Wordle is a game about knowing words. Fibble is a game about understanding the relatively likelihood of when certain letters will appear in words and at what positions. It’s a game about looking at the potential branching paths that one answer could represent and then figuring out which one is most likely, and how you can make a subsequent guess that gives you the most information about the new path. It’s a more “gamey” game.
5. It Solves the “Use Previous Guesses” Strategy
This is something that most players probably don’t care (or think) about at all, but Fibble solves the challenge that Wordle has, with guessing and dominant strategies. Technically the on average best strategy for Wordle is to guess two sets of words with unique letters your first two. This gives you the best chance that your third and fourth guesses will be absolutely correct.
Wordle solved this with a menu option you select to disallow doing this. Fibble solves this because guessing two words that don’t overlap is a huge risk that might leave you as confused as if you hadn’t made the guesses in the first place.
Bonus: The Design Problems it Creates
Wordle is a game about self-expression as much as it is about the puzzle. That’s part of what’s so enchanting about it is it creates a visual representation of how you think about words and language. Fibble is not, it’s a puzzle game about how to successful find the right word. There’s no place that’s clearer than this than the starting tile. Wordle gives you any option for what to put in. Fibble picks for you.

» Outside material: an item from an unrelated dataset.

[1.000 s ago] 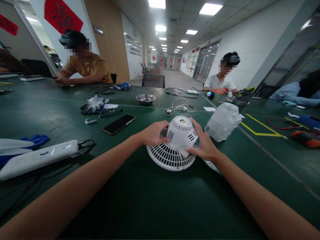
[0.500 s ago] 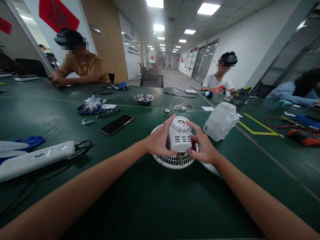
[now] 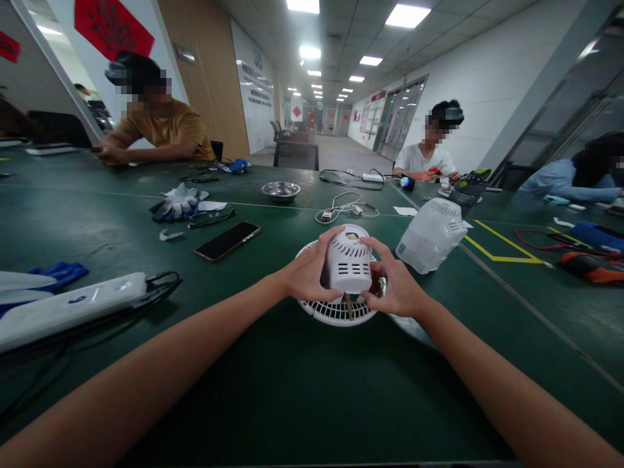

I think it’s a smart design choice by Fibble, because it prevents analysis paralysis at the start in a game that can feel daunting. But it makes the game a little less approachable for non-puzzle enthusiasts.
Wordle-likes Have Been Good For Game Design
It’s been fun to see the proliferation of Wordle style phone games and the new ideas that come with them.
Games like Murdle, Worldle, and Numberle have brought warm, approachable, smart game designs to a small format, at a time when it occasionally feels like small games aren’t popular commercial designs because they don’t have a clear path to massive financial returns.